Bolt frequently advertises its operational model as being leaner and more cost-effective than Uber’s. According to the company’s most recent financial report, the company lost 44.9 million euros in 2020, down from 85.5 million euros the previous year. Revenues increased by nearly 75% to 221.4 million euros. Uber recorded its first adjusted EBITDA profit (profits before interest, taxes, depreciation, and amortization) in the third quarter of 2021, despite long-standing doubts about the company’s ability to turn a profit.

Nonetheless, Bolt confronts many of the same regulatory risks that Uber has faced over the years, ranging from a historic U.K. court finding last year that Uber’s drivers should be considered as workers to forthcoming European laws that threaten to upend the economic model of gig economy platforms.
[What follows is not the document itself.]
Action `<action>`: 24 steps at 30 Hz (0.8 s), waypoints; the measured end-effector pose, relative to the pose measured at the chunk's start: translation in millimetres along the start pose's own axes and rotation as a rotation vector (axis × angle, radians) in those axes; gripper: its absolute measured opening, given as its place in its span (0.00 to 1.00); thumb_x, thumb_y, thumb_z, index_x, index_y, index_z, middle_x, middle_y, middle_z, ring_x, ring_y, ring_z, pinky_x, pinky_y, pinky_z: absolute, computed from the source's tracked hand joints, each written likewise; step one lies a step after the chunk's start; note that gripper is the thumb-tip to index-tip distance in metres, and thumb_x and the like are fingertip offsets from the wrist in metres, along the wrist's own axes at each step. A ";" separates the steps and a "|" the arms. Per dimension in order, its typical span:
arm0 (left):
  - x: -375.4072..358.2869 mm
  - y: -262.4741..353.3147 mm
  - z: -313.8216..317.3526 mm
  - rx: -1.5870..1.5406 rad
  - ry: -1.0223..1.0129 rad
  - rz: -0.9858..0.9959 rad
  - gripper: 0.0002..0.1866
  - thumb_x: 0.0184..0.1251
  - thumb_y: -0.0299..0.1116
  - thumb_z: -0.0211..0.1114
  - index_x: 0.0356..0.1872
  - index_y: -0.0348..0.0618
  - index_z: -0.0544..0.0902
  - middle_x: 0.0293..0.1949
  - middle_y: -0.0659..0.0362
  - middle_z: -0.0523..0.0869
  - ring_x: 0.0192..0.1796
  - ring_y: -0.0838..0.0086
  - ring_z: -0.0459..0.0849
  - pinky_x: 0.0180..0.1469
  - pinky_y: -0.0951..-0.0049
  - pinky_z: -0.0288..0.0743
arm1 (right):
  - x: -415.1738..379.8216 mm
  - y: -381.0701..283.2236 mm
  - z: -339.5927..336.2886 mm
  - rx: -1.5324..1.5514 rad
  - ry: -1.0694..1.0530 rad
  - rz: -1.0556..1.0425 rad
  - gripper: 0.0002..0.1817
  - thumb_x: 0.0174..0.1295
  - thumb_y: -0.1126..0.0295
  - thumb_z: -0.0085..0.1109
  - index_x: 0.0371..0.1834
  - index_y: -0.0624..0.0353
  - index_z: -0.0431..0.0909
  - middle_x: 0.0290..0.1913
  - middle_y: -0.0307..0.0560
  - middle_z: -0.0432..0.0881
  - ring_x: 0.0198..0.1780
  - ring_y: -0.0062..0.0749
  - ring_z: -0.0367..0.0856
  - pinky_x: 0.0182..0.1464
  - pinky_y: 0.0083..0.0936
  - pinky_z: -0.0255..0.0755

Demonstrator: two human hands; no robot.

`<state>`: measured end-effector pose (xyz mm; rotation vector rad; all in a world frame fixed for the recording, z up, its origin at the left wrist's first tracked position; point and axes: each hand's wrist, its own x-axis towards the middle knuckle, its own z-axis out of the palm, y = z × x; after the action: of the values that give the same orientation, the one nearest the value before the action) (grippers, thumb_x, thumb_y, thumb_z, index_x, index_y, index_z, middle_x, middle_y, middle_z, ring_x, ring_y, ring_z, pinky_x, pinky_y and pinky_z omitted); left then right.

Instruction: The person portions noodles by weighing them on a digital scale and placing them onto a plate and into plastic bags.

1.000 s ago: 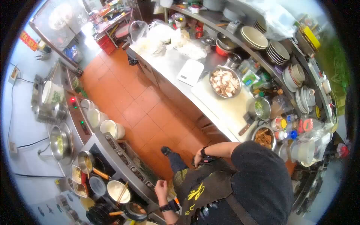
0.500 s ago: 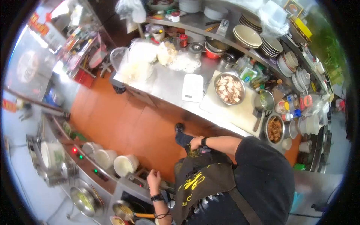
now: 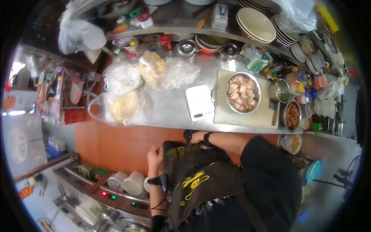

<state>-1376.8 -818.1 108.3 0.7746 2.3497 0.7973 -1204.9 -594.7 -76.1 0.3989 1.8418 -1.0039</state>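
Loosely curled, my left hand (image 3: 155, 156) hangs beside my dark apron (image 3: 197, 181) with nothing showing in it. My right hand (image 3: 197, 137) is low by the apron's far edge, against dark fabric, its fingertips hidden. Beyond it is a steel counter (image 3: 166, 112) with a white kitchen scale (image 3: 199, 103). A steel bowl of pale sliced pieces (image 3: 242, 92) stands on a cutting board (image 3: 222, 118). On the board's right side lies a cleaver (image 3: 274, 116), beside a bowl of brown meat pieces (image 3: 292, 116).
Plastic bags of pale noodle-like food (image 3: 125, 104) fill the counter's left end. Stacked plates (image 3: 256, 25) stand on the shelf above. Bottles and jars crowd the right. White buckets (image 3: 133, 183) stand at lower left, alongside a cooking station with lit indicators.
My view has turned and come nearer the counter, which now runs straight across ahead of me. Both hands keep nearly the same pose, the left fingers slightly more curled.
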 end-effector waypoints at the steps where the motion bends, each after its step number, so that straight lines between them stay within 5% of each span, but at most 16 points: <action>1: 31.4 8.4 -8.7 -0.055 -0.001 0.018 0.08 0.66 0.30 0.68 0.41 0.36 0.84 0.26 0.45 0.84 0.29 0.57 0.86 0.33 0.63 0.79 | 5.6 11.6 4.8 0.156 0.053 -0.067 0.28 0.59 0.54 0.58 0.51 0.69 0.84 0.57 0.65 0.83 0.57 0.58 0.82 0.57 0.48 0.74; 5: 172.2 24.8 -41.5 0.308 0.039 0.457 0.27 0.59 0.27 0.68 0.62 0.39 0.76 0.51 0.43 0.84 0.54 0.48 0.82 0.56 0.53 0.77 | -80.5 -16.0 -39.0 0.307 0.239 -0.161 0.27 0.61 0.56 0.61 0.57 0.67 0.80 0.53 0.63 0.85 0.56 0.57 0.82 0.58 0.46 0.75; 7: 248.4 52.8 -50.9 0.396 -0.015 0.498 0.33 0.56 0.24 0.66 0.68 0.41 0.71 0.63 0.45 0.77 0.68 0.48 0.72 0.66 0.53 0.69 | -128.4 -29.8 -68.3 0.567 0.395 -0.202 0.25 0.63 0.58 0.61 0.57 0.66 0.80 0.49 0.62 0.86 0.55 0.55 0.83 0.57 0.43 0.76; 9: 323.9 79.0 -47.3 0.575 0.138 0.687 0.35 0.57 0.22 0.63 0.70 0.43 0.69 0.64 0.48 0.76 0.70 0.52 0.70 0.69 0.54 0.66 | -148.8 -26.1 -95.4 0.497 0.627 -0.170 0.30 0.63 0.59 0.63 0.66 0.64 0.73 0.57 0.62 0.82 0.52 0.50 0.85 0.56 0.40 0.77; 11: 379.9 99.8 -41.5 0.683 0.151 0.815 0.34 0.58 0.23 0.62 0.71 0.45 0.70 0.64 0.49 0.77 0.71 0.55 0.70 0.70 0.53 0.65 | -172.3 -50.1 -134.7 0.438 1.025 0.196 0.44 0.59 0.59 0.69 0.77 0.59 0.60 0.72 0.63 0.67 0.62 0.49 0.80 0.60 0.36 0.76; 13: 424.5 101.7 -29.1 0.788 0.180 0.927 0.34 0.59 0.24 0.61 0.71 0.46 0.70 0.63 0.51 0.78 0.72 0.57 0.70 0.71 0.52 0.64 | -148.8 -56.9 -172.9 0.049 1.334 0.289 0.59 0.52 0.57 0.76 0.82 0.55 0.46 0.81 0.63 0.48 0.76 0.56 0.63 0.68 0.47 0.71; 15: 458.1 86.4 -8.6 0.951 -0.158 0.973 0.38 0.58 0.25 0.63 0.74 0.50 0.67 0.65 0.53 0.76 0.73 0.60 0.68 0.74 0.47 0.58 | -117.1 -87.2 -216.6 -0.133 1.275 0.255 0.62 0.48 0.52 0.78 0.83 0.56 0.46 0.82 0.63 0.42 0.80 0.65 0.47 0.73 0.61 0.58; 17: 463.0 76.3 -8.5 1.004 -0.193 0.982 0.33 0.60 0.28 0.63 0.70 0.51 0.73 0.61 0.57 0.80 0.69 0.63 0.73 0.74 0.47 0.58 | -79.7 -130.6 -247.0 -0.234 1.149 0.218 0.64 0.47 0.51 0.78 0.83 0.51 0.45 0.83 0.63 0.38 0.82 0.64 0.41 0.67 0.70 0.61; 20: 472.6 90.8 -29.0 0.912 -0.209 0.969 0.25 0.60 0.28 0.63 0.62 0.49 0.79 0.54 0.57 0.84 0.63 0.63 0.78 0.71 0.50 0.61 | -55.8 -146.0 -283.7 -0.371 1.211 0.217 0.53 0.52 0.54 0.75 0.80 0.49 0.55 0.79 0.68 0.55 0.76 0.63 0.61 0.60 0.59 0.73; 22: 461.6 105.6 -63.9 0.791 -0.259 0.963 0.20 0.59 0.25 0.62 0.54 0.47 0.82 0.47 0.56 0.87 0.57 0.62 0.81 0.63 0.54 0.67 | -26.0 -120.0 -298.5 0.190 1.139 0.288 0.31 0.54 0.66 0.66 0.65 0.53 0.75 0.56 0.63 0.82 0.56 0.58 0.83 0.52 0.49 0.79; 23: 455.4 111.7 -80.5 0.794 -0.265 0.974 0.20 0.59 0.25 0.62 0.54 0.47 0.82 0.47 0.56 0.87 0.57 0.62 0.81 0.63 0.54 0.67 | -22.9 -111.5 -304.2 0.200 1.144 0.294 0.31 0.54 0.66 0.66 0.65 0.53 0.75 0.56 0.63 0.82 0.56 0.58 0.83 0.52 0.49 0.79; 24: 445.2 116.1 -98.4 0.693 -0.275 0.957 0.18 0.58 0.24 0.63 0.51 0.46 0.83 0.46 0.56 0.87 0.56 0.61 0.82 0.60 0.56 0.68 | -18.5 -107.4 -306.7 0.338 1.319 0.178 0.21 0.54 0.69 0.61 0.53 0.55 0.80 0.46 0.61 0.83 0.46 0.59 0.83 0.48 0.47 0.80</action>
<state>-1707.7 -483.8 120.9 2.2179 1.9088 0.1246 -1447.5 -417.8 49.7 1.7027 2.6494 -0.9836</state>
In the future years, Villig sees on-demand grocery as a key emphasis for the organization. With an inflow of start-ups ranging from Getir to Gorillas attempting to entice customers away from convenience stores and supermarkets with the promise of super fast delivery times, the sector has become extremely congested. Last year, Bolt introduced Bolt Market, a 15-minute grocery delivery service in Estonia. The company, like competitors, relies on “dark grocery stores,” which solely complete online orders and do not serve clients in-store.

It’s currently available in ten countries, with dozens of dark businesses already up and running. According to Villig, the company is gaining popularity in Central and Eastern Europe, and it aims to build hundreds of new locations this year.

Bolt’s CEO predicted that the company would spend “hundreds of millions” on expanding its grocery business over time. He questioned the long-term viability of supermarket delivery services, pointing out that the industry relies on razor-thin profit margins.

“This isn’t a software company,” Villig explained. “Operationally, this is going to be a very competitive business.” In a few years, the majority of these corporations that anticipate this to be a huge profit generator will be very disappointed.”